▶ [YOUR OBJECTIVE] Starting with the first line of the data below, copy each line up to and including the one containing "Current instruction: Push". Pictures stay out.

________________________________________

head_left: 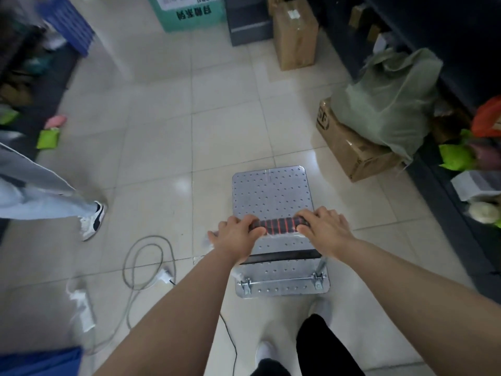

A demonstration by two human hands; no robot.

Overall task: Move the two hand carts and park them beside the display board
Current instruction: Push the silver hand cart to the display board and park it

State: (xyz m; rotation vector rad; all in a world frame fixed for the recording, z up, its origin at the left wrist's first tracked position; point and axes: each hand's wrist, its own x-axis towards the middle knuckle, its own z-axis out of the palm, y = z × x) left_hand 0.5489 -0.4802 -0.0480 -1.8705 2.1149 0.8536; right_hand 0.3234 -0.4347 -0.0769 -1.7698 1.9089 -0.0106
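Both hands (279,234) around cart handle (279,225)

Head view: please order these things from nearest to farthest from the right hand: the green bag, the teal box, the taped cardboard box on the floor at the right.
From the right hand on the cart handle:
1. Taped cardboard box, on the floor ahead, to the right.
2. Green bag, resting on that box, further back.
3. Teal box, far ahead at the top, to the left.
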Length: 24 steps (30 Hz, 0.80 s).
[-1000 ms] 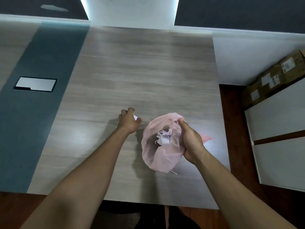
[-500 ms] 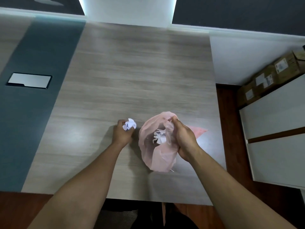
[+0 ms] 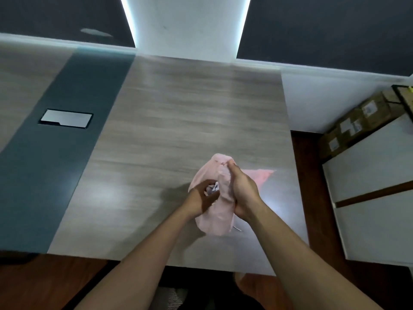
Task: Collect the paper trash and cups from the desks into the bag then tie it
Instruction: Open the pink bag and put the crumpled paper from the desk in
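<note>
A person works with 2 bare hands over a pink bag [image 3: 214, 218] that sits near the front right part of a wood-grain desk [image 3: 178, 119], seen from a head-worn camera looking down.

The right hand [image 3: 242, 191] grips the bag's right side, fingers curled and pressed together around a gathered fold of plastic, holding the mouth up off the desktop. A flat pink corner of the bag lies on the desk just beyond that hand. The left hand [image 3: 202, 198] reaches into the bag's mouth from the left, its fingers curled toward a crumpled paper [image 3: 212, 189] that shows white inside the opening. Whether the fingers pinch the paper or merely touch it cannot be told, as shadow and blur cover the fingertips.

The bottom of the bag rests on the desk between the 2 forearms. A thin sliver lies on the desk just beside it, too small to identify.

A dark blue-grey strip [image 3: 67, 164] runs along the desk's left part, with a metal plate [image 3: 66, 118] set into it. To the right, cardboard boxes [image 3: 357, 126] stand behind a white cabinet [image 3: 368, 186] on a dark wooden floor [image 3: 306, 175].
</note>
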Each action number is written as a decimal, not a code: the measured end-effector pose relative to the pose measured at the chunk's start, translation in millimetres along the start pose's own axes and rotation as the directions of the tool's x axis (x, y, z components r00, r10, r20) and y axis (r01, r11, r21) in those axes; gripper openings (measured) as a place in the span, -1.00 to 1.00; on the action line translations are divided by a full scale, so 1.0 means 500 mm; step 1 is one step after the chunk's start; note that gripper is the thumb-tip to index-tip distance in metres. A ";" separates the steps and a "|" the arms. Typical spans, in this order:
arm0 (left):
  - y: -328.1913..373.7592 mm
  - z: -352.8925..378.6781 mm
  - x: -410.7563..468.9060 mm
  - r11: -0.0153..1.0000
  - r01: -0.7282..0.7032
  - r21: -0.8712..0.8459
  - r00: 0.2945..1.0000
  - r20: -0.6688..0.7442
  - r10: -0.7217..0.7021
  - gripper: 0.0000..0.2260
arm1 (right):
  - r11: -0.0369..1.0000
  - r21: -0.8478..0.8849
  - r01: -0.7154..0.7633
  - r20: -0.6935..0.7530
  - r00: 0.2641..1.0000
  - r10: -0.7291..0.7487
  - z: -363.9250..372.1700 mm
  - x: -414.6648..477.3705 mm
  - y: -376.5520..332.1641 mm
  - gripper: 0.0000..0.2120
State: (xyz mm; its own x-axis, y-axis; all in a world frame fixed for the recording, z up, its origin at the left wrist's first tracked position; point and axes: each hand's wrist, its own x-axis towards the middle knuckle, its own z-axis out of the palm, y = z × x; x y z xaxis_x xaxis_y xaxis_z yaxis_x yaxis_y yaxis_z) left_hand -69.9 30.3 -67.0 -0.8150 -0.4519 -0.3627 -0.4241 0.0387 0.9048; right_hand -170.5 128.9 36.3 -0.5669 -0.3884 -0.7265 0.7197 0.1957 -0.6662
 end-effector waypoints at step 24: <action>-0.107 -0.199 -0.203 0.954 0.288 -0.088 0.949 -0.105 -0.296 -0.59 | 0.988 0.114 0.108 0.083 0.990 -0.118 0.011 -0.162 0.051 -0.58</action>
State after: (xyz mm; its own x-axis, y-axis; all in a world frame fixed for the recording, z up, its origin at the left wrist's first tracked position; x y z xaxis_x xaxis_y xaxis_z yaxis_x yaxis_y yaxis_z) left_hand 74.7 -14.3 -56.4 -0.6065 -0.5342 -0.5889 -0.6042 -0.1717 0.7781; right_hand -104.1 160.5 78.7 -0.6127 -0.4819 -0.6263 0.6950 0.0486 -0.7173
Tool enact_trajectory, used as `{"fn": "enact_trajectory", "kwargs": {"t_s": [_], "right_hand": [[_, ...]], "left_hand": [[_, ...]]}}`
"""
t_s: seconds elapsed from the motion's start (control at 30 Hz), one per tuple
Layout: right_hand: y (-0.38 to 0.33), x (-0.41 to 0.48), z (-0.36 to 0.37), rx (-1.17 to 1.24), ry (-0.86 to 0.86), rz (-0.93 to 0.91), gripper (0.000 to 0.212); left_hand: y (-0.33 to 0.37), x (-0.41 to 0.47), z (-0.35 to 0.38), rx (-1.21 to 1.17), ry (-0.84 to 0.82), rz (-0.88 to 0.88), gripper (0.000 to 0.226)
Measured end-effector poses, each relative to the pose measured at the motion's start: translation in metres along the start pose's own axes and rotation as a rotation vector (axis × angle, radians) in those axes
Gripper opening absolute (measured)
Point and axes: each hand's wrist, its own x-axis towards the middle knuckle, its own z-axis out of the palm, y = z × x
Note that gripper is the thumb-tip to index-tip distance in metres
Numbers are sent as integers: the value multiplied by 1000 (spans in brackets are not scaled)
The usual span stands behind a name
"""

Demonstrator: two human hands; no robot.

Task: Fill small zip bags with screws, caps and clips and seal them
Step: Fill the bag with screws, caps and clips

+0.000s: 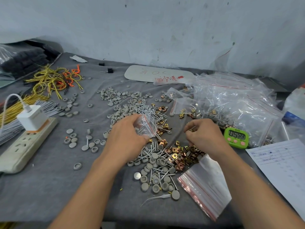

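Head view shows us, nearest, spare empty bags beside loose caps, screws and clips; just beyond, our left hand pinches a limp zip bag near its red-striped mouth while our right hand curls round what look like clips. We judge the film slippery and floppy and the screws sharp, so we would grip the stiffer zip strip; filled bags lie farthest.

Grey caps, brass-gold clips, green timer, grey cloth
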Motion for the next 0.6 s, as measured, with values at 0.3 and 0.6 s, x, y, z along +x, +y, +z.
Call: {"fn": "enact_trajectory", "kwargs": {"t_s": [0.3,0.6], "right_hand": [[-10,-5,0,227,-2,4,34],[-12,1,8,367,89,112,36]], "left_hand": [[3,-2,0,19,-10,-5,39],[4,-2,0,28,-15,-18,35]]}}
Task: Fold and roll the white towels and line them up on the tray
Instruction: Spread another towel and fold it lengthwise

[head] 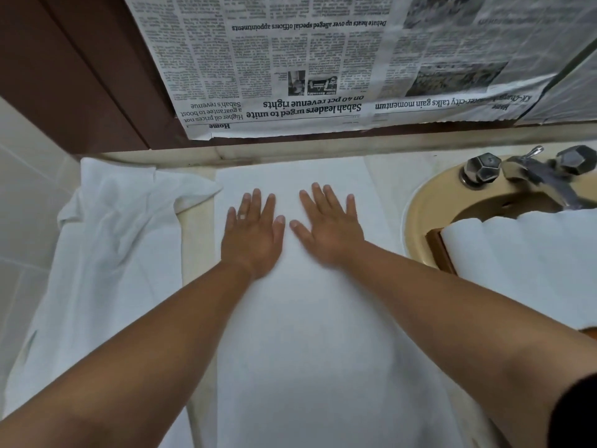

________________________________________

▶ [TASK RESPONSE]
head_left: 

A demonstration by two human hands; no robot.

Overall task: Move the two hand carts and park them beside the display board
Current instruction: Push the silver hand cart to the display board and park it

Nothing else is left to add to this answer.